For example carriages/shootout. The sound of the carriage’s wheel is almost on sync with the increasing pace of editing. The lower the carriages go the faster the pace turns. When Stone stops the carriages and it’s movement stops the pace of editing calms down. This technique is used to once again to make the strongest possible dramatic and intensive effect from a time what would be otherweise quickly over. In other words slow pace is used for create dramaturgial elements. First the slow pace is used to build tension, then fast pace to emphatise and underline the actual action, ending resolving situation, after fastened pace, return to the slow pace for dramaturgial aspects.
The soundworld has also interesting elements. First there is only the basic background and ambient sounds, steps, passing people, the announcements of leaving trains tc.. When the carriage appears there appears a baby’s cry and contrapuntal sound from chime box. All sounds are amplified to create certain mood or add elements for perceiving the stations representation including the non-diegetic voice music box. Echohing sounds indicate first of all the large space in the happening place, and second they keep the viewer’s attention on the edge.

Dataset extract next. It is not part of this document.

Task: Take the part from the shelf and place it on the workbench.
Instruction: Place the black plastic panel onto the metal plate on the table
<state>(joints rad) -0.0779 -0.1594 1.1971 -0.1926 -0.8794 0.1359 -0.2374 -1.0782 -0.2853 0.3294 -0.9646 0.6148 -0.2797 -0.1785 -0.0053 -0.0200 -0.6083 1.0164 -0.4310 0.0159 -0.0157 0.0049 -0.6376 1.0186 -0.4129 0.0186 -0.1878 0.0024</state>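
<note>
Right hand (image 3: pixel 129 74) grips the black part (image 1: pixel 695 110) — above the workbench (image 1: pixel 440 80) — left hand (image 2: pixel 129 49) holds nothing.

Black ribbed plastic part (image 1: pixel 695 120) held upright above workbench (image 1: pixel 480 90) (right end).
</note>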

The score music comes unnoticedly along the sequence and fuses with the contrapuntal music box sound with triangle. The music gets smooth more dramatic and louder and threathing when the tension before the gun battle is built. When the shootout starts and the carriage drifts to the steps, the only sounds beside the score music that is heard comes from guns, bullets and from the carriage. Other sounds are muted. When the carriage stops the music box sound starts again, very smoothly. Indicating the succesfull protection of the innocent baby who survived alive from this awful bloodbath.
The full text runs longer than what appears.